PROBLEM DESCRIPTION ▸ Extract every line from the records below that contains the word "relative".

Records contained in a dataset ▸

%%

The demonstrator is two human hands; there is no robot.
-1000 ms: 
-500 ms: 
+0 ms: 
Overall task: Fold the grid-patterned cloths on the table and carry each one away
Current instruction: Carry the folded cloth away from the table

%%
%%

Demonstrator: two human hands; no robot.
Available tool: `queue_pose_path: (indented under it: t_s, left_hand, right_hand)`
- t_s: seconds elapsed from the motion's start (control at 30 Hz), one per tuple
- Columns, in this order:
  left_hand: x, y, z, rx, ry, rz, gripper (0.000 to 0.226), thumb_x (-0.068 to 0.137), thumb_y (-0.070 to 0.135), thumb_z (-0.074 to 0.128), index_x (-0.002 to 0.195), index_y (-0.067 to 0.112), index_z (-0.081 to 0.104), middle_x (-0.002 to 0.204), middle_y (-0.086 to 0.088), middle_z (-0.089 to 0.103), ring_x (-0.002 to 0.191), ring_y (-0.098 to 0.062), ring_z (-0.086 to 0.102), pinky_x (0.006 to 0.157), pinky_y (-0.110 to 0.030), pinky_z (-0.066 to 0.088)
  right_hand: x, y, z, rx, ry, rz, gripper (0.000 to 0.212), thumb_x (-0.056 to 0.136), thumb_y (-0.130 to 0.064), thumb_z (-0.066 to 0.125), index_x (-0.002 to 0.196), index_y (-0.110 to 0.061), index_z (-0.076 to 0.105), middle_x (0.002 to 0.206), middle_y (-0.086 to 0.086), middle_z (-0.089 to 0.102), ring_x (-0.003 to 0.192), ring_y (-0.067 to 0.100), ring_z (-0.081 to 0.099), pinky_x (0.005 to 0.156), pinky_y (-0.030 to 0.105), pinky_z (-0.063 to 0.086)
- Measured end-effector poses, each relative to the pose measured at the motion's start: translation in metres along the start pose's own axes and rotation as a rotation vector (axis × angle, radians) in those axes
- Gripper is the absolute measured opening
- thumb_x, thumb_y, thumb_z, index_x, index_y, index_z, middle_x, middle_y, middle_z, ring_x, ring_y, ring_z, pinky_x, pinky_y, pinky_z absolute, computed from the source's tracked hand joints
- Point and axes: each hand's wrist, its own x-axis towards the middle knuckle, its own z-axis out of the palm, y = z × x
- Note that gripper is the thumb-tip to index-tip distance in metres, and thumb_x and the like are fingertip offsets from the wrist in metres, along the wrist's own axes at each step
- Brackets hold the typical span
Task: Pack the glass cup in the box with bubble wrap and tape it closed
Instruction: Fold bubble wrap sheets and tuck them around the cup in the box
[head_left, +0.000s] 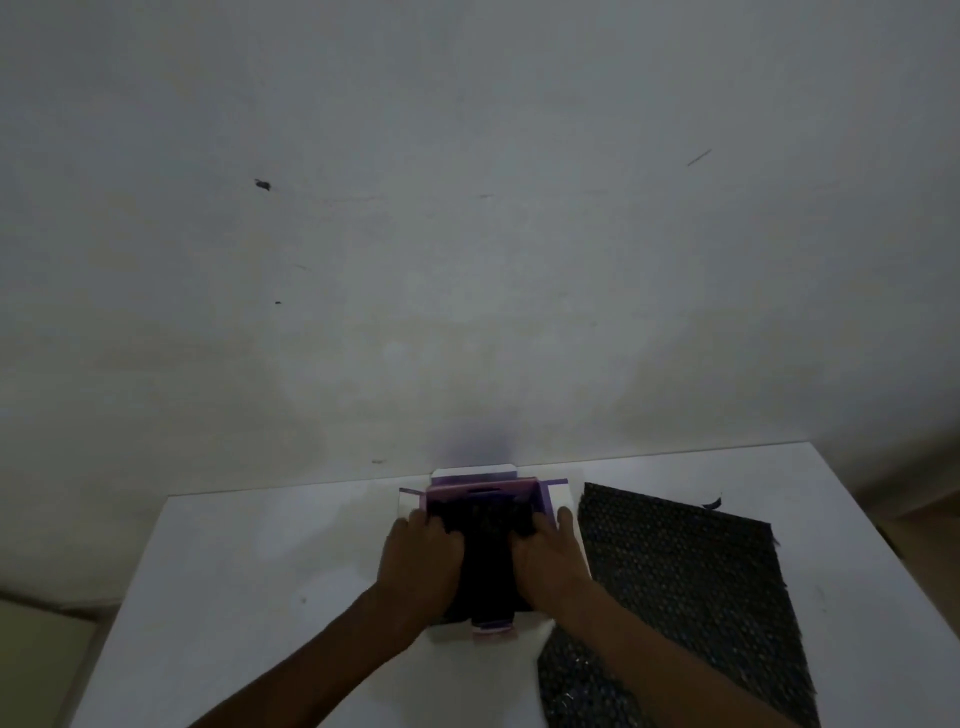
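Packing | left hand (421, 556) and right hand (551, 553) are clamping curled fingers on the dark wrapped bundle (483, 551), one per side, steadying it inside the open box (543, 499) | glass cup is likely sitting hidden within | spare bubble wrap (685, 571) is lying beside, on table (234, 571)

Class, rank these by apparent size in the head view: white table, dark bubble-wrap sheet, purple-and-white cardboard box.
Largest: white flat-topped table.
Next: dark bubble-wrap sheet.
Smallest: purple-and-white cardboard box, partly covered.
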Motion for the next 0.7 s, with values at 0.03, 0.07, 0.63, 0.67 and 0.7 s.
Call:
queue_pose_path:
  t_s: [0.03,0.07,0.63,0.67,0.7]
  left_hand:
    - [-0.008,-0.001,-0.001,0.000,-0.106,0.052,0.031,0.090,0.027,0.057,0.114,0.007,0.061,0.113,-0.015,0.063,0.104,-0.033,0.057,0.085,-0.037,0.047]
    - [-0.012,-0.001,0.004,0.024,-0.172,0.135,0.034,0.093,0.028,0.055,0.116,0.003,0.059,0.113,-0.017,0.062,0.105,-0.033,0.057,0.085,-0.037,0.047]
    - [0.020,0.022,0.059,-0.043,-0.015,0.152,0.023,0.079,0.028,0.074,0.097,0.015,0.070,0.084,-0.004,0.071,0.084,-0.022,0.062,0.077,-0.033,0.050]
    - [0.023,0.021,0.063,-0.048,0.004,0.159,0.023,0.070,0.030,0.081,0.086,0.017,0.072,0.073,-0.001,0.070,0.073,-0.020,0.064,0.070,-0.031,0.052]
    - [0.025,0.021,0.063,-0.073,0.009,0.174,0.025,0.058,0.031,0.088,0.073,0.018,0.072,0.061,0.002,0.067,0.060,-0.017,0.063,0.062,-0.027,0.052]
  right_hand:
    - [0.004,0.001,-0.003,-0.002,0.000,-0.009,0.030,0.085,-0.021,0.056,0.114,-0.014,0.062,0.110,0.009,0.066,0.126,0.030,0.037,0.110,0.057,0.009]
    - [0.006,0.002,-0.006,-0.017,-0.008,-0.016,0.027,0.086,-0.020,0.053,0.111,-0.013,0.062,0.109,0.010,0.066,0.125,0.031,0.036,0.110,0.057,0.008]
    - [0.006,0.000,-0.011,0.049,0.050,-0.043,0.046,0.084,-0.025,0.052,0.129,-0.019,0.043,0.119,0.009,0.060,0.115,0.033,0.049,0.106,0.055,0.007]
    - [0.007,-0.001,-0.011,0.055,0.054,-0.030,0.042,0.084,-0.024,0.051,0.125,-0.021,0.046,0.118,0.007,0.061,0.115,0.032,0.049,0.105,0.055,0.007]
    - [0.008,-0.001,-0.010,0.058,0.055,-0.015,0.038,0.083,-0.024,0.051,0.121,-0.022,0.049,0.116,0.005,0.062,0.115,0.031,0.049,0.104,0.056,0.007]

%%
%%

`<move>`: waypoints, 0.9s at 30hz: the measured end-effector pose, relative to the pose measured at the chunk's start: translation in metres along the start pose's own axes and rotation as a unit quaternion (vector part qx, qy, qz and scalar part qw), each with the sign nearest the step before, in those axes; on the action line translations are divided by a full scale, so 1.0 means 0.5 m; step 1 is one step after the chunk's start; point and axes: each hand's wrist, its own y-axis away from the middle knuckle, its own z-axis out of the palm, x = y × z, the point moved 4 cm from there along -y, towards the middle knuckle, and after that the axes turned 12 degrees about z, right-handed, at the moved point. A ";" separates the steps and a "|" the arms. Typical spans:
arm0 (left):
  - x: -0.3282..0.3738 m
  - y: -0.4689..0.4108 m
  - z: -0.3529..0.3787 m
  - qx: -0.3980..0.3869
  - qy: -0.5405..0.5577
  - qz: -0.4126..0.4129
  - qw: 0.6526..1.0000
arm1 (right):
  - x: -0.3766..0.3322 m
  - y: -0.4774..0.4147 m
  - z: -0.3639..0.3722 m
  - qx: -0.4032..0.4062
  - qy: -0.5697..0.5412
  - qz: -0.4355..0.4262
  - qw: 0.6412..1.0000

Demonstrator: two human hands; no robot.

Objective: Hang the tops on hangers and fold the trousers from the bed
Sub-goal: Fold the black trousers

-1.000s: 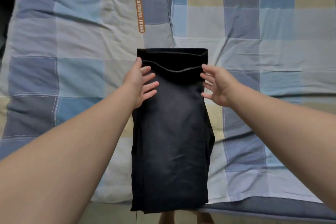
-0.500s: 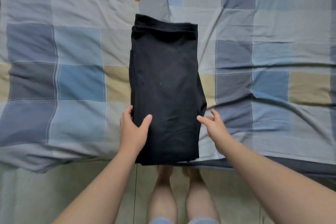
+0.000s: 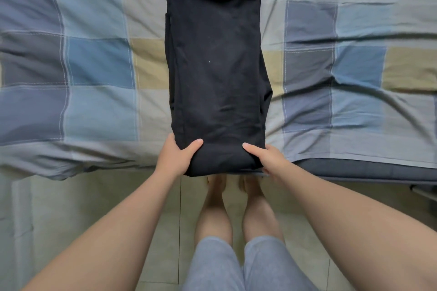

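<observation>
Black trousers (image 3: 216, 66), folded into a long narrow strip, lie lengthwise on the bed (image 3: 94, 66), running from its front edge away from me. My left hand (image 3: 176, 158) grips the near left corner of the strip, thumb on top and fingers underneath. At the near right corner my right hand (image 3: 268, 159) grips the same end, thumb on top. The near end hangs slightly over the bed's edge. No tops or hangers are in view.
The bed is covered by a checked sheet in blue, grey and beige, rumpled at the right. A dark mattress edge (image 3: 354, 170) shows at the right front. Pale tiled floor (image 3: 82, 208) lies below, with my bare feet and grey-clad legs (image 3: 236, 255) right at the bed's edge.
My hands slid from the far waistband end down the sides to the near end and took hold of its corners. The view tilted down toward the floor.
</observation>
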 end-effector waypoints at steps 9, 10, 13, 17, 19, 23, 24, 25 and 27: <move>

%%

TASK ANSWER ▸
- Measured end-effector poses, each relative to the pose measured at the motion's start: translation in metres along the start pose's own axes and rotation as a rotation vector (axis × angle, radians) in those axes
`<move>`: waypoints, 0.9s at 30hz: the measured end-effector pose, relative to the pose measured at the chunk's start: translation in metres along the start pose's own axes and rotation as a unit quaternion (vector part qx, qy, qz and scalar part qw), each with the sign nearest the step before, in those axes; on the action line translations are divided by a full scale, so 1.0 means 0.5 m; step 1 is one step after the chunk's start; point and axes: each hand's wrist, its own y-axis away from the middle knuckle, its own z-axis out of the palm, x = y × z, the point moved 4 cm from there along -y, towards the middle knuckle, and after that the axes turned 12 degrees about z, right-handed, at the moved point. A ";" separates the steps and a "|" the arms. Typical spans:

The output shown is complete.